What follows is a listing; repeat exactly, and only, its lines from the one holding "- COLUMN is" through the last, leaving any pictures out.

○ ○ ○ ○ ○ ○ ○

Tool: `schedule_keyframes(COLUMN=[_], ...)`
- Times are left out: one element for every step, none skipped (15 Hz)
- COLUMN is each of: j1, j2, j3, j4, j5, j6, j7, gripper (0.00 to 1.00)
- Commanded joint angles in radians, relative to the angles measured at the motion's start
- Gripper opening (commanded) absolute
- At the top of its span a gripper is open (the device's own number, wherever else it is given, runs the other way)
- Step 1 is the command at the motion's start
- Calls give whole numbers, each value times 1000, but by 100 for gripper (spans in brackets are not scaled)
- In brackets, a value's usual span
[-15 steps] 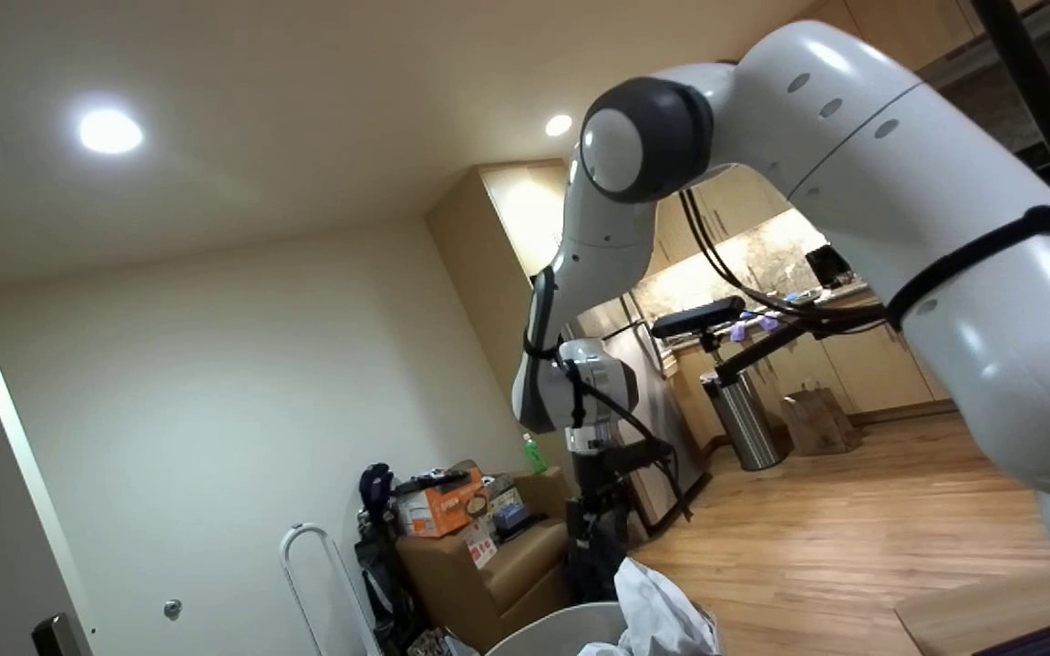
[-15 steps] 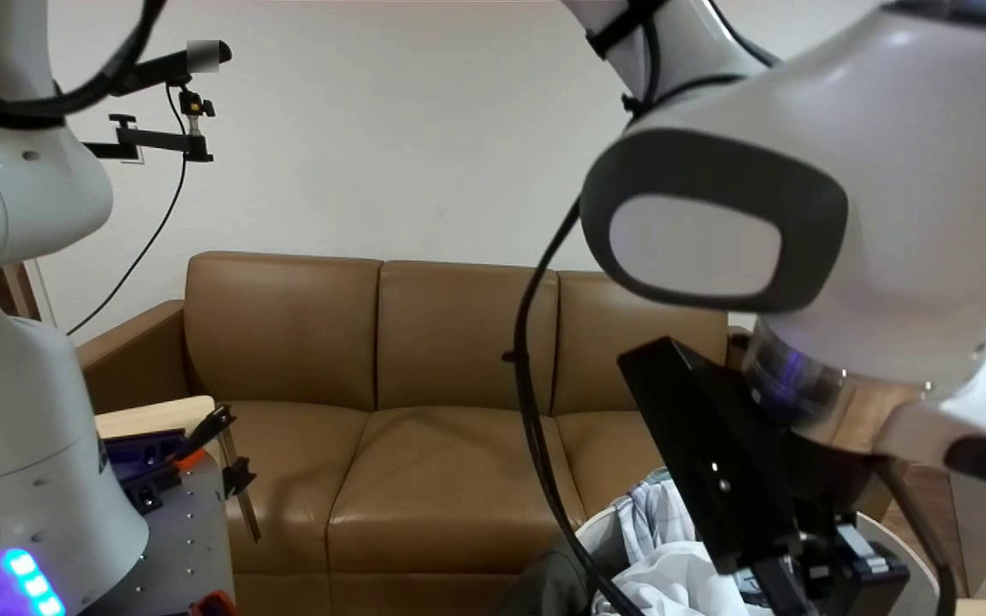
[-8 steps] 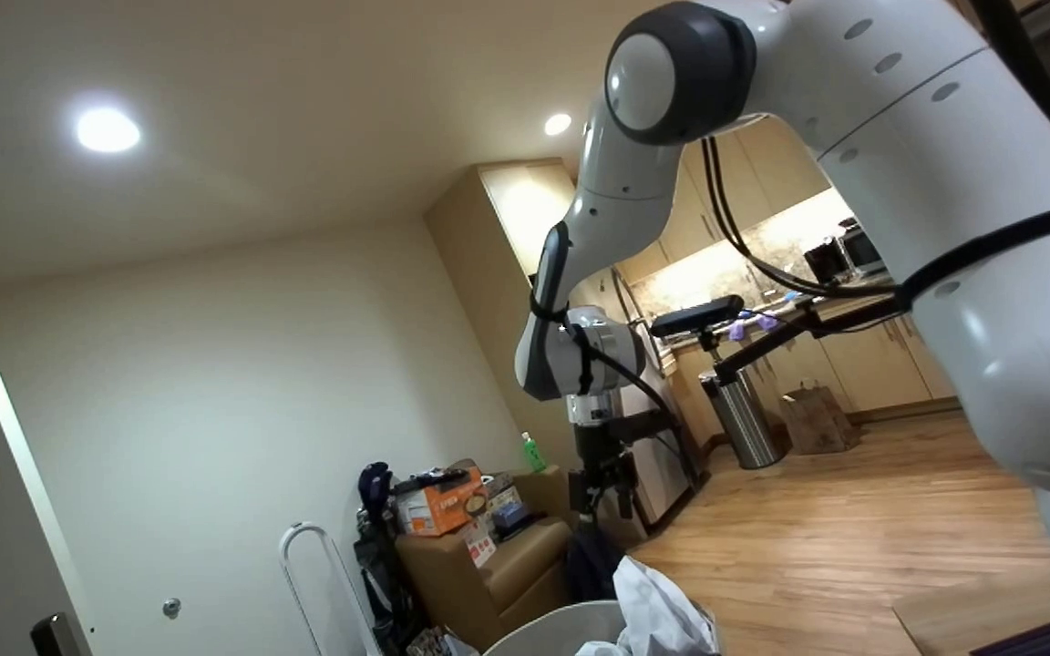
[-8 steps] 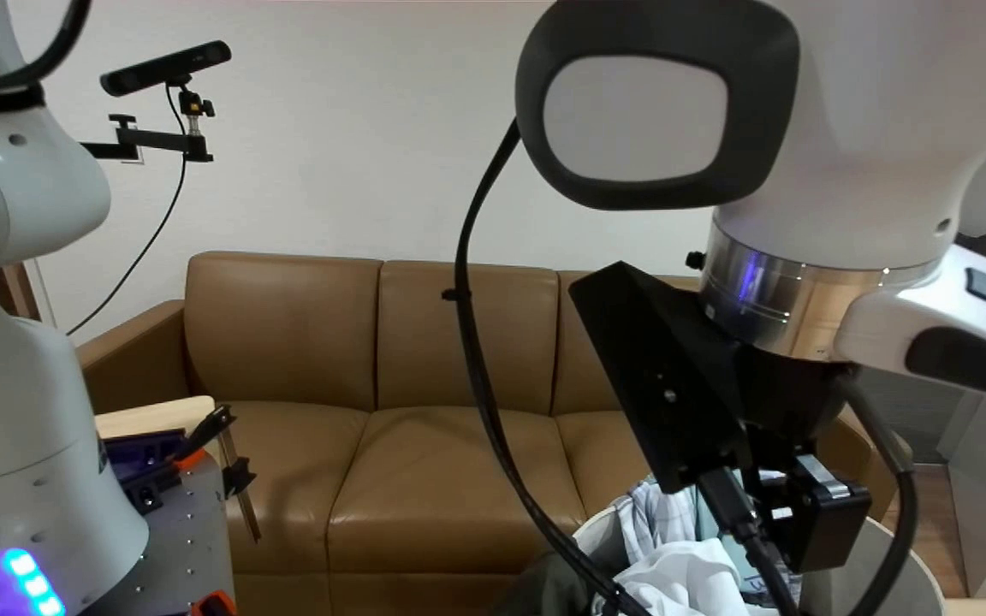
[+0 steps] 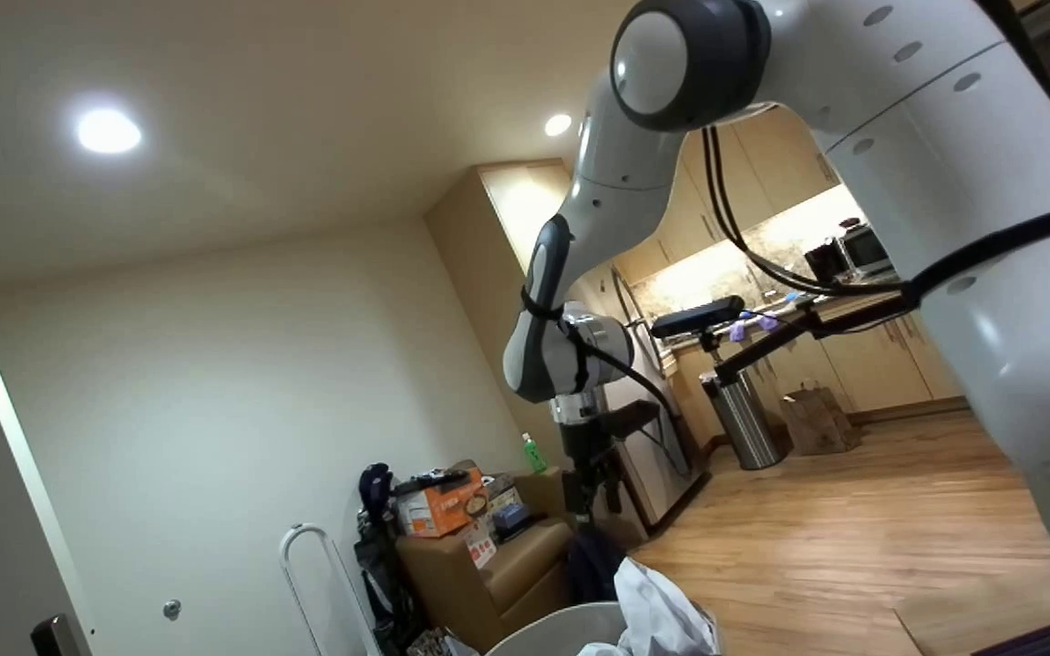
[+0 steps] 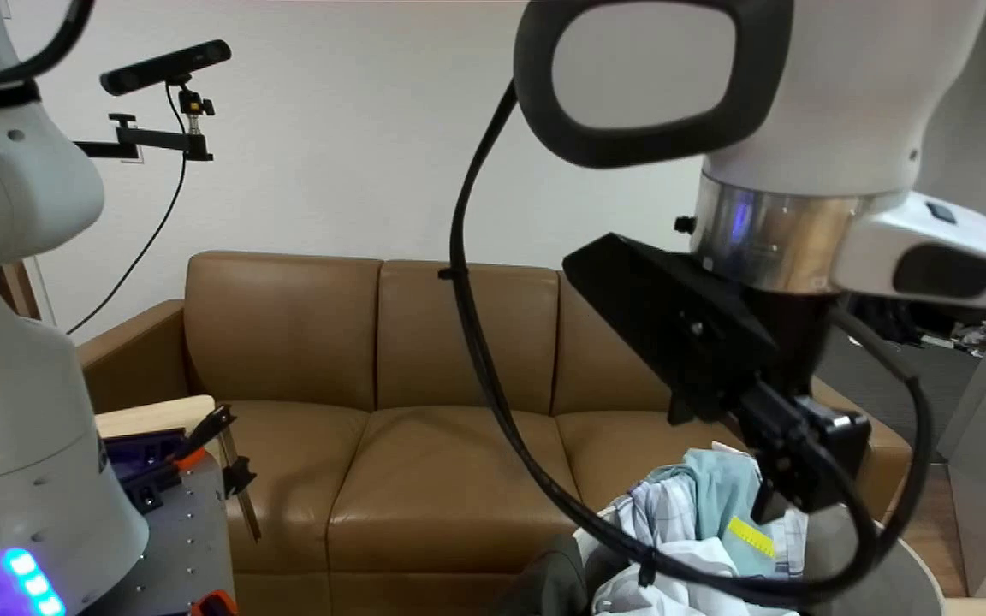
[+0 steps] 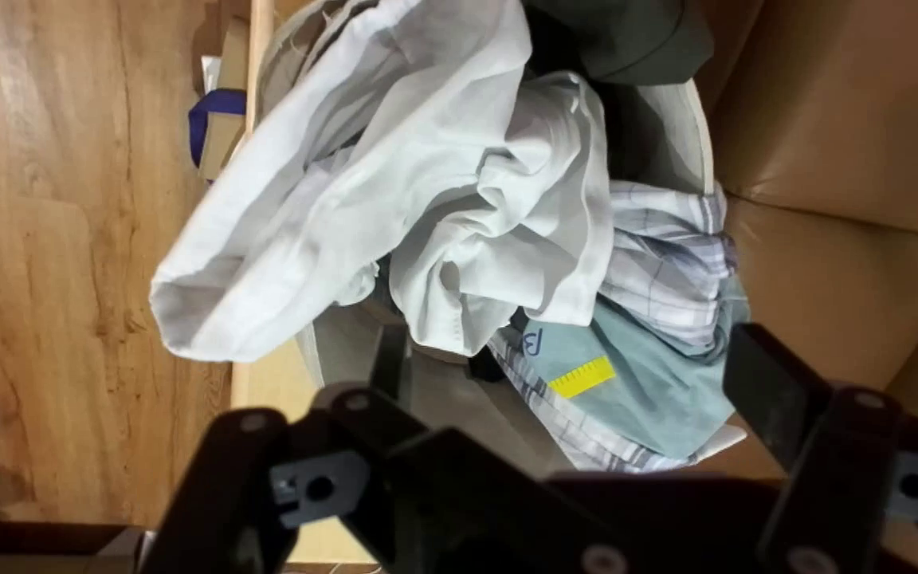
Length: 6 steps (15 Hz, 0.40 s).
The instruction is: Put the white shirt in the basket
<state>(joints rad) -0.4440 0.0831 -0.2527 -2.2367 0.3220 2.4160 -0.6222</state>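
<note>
Lying outside the jaws: white shirt

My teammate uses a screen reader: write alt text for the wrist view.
A white shirt lies bunched across a basket, hiding part of its rim, beside plaid cloth and teal cloth. An open gripper, holding nothing, spans the bottom edge. Wood floor shows left, a brown sofa right.

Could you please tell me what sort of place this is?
Probably a lounge beside a kitchen, in a home or office: it has a brown sofa, wooden cabinets and what looks like a microwave.
</note>
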Motion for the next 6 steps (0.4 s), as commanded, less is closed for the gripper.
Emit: schedule_keyframes(j1=[100, 125, 148, 142, 163, 174], j2=[-151, -170, -185, -129, -151, -165], j3=[7, 18, 25, -6, 2, 7], j4=[-79, -94, -101, -56, -70, -80], j5=[-248, -282, -301, -244, -264, -271], j6=[-38, -27, -25, -22, -22, -22], j7=[106, 141, 180, 125, 152, 165], gripper=[100, 100, 100, 100, 100, 100])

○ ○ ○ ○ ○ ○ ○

▶ Exercise output:
- COLUMN is each of: j1, j2, j3, j4, j5, j6, j7, gripper (0.00 to 1.00)
- Commanded joint angles in radians, relative to the angles measured at the motion's start
- Gripper opening (commanded) absolute
- At the top of its span a gripper is open (the device's own number, wherever else it is given, runs the other way)
- Step 1 is the command at the motion's start
- Calls give whole numbers, each value times 1000, but by 100 for gripper (spans in brackets are not scaled)
- In brackets, a value's usual span
[-15 steps] 
[-15 steps] 
[-8 steps] 
[-8 steps] 
[+0 steps] 
[+0 steps] 
[+0 steps] 
Length: 6 steps (15 Hz, 0.40 s).
The instruction is: Put the white shirt in the basket
<state>(joints rad) -0.4440 0.0831 -0.2527 -2.2367 0.3220 2.4160 -0.6222</state>
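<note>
Lying outside the jaws: white shirt

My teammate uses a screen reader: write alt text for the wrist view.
A white shirt lies bunched across a basket, hiding part of its rim, beside plaid cloth and teal cloth. An open gripper, holding nothing, spans the bottom edge. Wood floor shows left, a brown sofa right.

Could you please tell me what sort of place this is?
Probably a lounge beside a kitchen, in a home or office: it has a brown sofa, wooden cabinets and what looks like a microwave.
</note>
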Motion for the next 6 steps (0.4 s), as commanded, less is closed for the gripper.
Emit: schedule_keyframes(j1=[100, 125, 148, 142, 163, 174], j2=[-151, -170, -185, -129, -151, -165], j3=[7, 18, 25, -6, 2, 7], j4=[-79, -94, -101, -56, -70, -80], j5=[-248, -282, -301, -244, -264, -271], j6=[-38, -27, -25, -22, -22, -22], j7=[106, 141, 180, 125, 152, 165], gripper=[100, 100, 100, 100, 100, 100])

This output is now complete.